IMHO NgRx would really benefit from a Akita-like solution that transforms a service into methods in actions+reducers. For a larger project, actions+reducers start multiplying like there's no tomorrow.
There are pet peeves of mine I didn't mention, like the need to declare the reducers in StoreModule (when Angular has builtin Dependency Injection), weird AOT issues when dealing with different libraries, such as ngrx-forms + ngrx-actions.
I would still recommend NgRx to a team that's familiar with React, though.
I think NGRX Entities and NGRX Data solves most of the boilerplate everyone hate so much.

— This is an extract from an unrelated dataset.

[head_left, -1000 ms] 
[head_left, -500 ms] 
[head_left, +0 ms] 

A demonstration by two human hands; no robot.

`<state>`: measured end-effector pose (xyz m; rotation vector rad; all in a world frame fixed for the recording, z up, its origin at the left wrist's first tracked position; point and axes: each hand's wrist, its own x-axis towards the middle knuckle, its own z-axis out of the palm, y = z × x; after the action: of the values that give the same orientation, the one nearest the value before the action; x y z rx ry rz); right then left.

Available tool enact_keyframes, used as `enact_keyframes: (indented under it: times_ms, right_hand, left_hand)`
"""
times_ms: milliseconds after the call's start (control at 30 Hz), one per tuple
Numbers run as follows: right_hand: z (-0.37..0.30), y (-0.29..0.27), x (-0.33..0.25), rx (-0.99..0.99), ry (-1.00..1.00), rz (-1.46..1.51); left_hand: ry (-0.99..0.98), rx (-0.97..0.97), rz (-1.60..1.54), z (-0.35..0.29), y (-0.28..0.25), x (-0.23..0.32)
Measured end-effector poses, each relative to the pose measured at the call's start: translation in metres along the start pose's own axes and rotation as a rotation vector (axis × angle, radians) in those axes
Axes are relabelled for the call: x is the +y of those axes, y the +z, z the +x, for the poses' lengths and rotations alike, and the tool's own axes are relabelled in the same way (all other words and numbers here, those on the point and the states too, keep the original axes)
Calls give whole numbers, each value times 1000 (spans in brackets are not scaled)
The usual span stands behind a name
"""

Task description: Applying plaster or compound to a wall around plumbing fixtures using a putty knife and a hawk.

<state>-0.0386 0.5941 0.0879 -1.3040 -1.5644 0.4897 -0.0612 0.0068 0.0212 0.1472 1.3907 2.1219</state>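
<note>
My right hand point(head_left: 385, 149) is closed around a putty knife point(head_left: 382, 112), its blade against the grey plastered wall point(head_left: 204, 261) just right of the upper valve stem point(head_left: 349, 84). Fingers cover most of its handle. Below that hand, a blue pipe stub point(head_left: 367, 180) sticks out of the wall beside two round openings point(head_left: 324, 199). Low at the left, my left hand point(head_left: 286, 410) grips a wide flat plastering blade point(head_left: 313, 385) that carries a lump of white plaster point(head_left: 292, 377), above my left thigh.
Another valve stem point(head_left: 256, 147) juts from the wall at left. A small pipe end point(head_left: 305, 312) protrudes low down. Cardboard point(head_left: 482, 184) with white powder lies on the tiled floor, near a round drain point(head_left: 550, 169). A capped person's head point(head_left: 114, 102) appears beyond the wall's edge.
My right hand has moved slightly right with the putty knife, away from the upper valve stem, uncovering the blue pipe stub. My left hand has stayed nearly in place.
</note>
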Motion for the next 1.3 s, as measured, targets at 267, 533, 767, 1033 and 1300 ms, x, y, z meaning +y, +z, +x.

You can use the cli to generate entities just like you do in Akita
"ng generate entity my-entity"
You gain the full redux + redux devtools
Effects are also very well handled in NGRX.
Selectors are now memoized (cache) and they can use rxjs operators of course
Data normalization is also something that comes out of the box when using NGRX.
So I agree that NGRX in the past had a lot of issues and the boilerplate was a mess but it is changing rapidly and in a good direction.
I would still open up the discussion with the team for every new project cause stuff can change over time.
I think right now Ngrx and Akita are very similar. NGRX improves a lot on reducing boilerplate. And NGRX can work with REDUX DEVTOOLS. Akita is a pretty neat library for other framework like vue but in Angular, I think NGRX is still the best choice.